Output each line of the data word for word, from the first through the line that holds "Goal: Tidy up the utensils", and leave off whatever follows.

*Data for the task*
▶

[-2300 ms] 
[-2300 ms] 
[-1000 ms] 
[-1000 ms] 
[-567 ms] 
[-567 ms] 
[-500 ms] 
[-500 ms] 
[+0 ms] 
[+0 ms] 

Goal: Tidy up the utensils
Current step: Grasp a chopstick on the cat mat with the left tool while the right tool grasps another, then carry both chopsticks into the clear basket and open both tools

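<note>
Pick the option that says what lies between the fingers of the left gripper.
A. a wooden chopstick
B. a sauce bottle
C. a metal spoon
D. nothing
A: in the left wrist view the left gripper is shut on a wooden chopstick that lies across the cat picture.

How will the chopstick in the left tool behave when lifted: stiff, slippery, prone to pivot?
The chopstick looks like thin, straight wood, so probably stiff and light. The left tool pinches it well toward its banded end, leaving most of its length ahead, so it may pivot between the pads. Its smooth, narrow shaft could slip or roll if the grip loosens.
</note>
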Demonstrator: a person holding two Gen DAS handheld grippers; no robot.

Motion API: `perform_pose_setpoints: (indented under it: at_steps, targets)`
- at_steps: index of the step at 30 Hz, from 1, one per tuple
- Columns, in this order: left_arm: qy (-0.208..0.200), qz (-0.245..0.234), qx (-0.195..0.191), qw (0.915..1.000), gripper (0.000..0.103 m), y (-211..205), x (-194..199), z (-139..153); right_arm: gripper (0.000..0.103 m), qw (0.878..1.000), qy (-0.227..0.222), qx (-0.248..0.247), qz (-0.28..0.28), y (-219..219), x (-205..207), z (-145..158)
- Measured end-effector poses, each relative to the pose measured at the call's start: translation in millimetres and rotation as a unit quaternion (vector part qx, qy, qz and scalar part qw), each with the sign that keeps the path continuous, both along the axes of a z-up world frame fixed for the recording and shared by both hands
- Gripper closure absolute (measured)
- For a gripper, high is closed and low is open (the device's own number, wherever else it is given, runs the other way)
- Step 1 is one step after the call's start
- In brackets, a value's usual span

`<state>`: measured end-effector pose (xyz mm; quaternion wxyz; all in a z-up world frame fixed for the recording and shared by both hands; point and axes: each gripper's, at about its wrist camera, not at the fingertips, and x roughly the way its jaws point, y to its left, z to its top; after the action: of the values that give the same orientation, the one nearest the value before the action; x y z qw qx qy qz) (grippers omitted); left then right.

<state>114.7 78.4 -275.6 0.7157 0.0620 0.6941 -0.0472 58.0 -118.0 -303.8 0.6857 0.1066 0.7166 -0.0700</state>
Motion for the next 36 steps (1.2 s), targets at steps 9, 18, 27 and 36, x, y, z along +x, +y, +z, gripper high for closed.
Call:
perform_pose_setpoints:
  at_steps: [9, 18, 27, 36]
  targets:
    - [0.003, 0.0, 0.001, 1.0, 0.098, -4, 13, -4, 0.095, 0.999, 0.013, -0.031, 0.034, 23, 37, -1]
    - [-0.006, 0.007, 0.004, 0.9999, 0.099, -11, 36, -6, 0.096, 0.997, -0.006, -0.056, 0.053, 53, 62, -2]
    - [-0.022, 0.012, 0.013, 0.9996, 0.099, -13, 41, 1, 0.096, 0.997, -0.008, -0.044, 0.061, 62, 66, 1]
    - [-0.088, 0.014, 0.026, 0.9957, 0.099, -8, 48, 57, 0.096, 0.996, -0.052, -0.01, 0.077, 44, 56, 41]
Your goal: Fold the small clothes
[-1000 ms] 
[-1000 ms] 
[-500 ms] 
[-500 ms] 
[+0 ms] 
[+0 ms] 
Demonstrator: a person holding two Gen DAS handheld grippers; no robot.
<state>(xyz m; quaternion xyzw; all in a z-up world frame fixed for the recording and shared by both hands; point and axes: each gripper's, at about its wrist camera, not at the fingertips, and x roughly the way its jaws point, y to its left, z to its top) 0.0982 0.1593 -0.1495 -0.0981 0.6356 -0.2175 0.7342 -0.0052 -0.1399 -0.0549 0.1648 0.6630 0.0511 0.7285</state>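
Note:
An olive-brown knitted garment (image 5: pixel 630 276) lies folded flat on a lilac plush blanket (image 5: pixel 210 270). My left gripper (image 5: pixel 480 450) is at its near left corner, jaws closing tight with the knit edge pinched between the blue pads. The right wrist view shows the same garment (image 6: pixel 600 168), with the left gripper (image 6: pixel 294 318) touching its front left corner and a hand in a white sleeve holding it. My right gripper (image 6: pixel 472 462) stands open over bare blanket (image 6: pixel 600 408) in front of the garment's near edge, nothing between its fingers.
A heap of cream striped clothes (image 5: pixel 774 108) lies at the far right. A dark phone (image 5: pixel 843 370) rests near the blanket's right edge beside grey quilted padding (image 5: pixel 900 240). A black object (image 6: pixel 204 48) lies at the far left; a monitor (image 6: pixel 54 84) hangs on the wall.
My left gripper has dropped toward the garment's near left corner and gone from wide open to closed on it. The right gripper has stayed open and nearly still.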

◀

*Exercise response*
[-2300 ms] 
[-2300 ms] 
[-1000 ms] 
[-1000 ms] 
[-567 ms] 
[-567 ms] 
[-500 ms] 
[-500 ms] 
[+0 ms] 
[+0 ms] 

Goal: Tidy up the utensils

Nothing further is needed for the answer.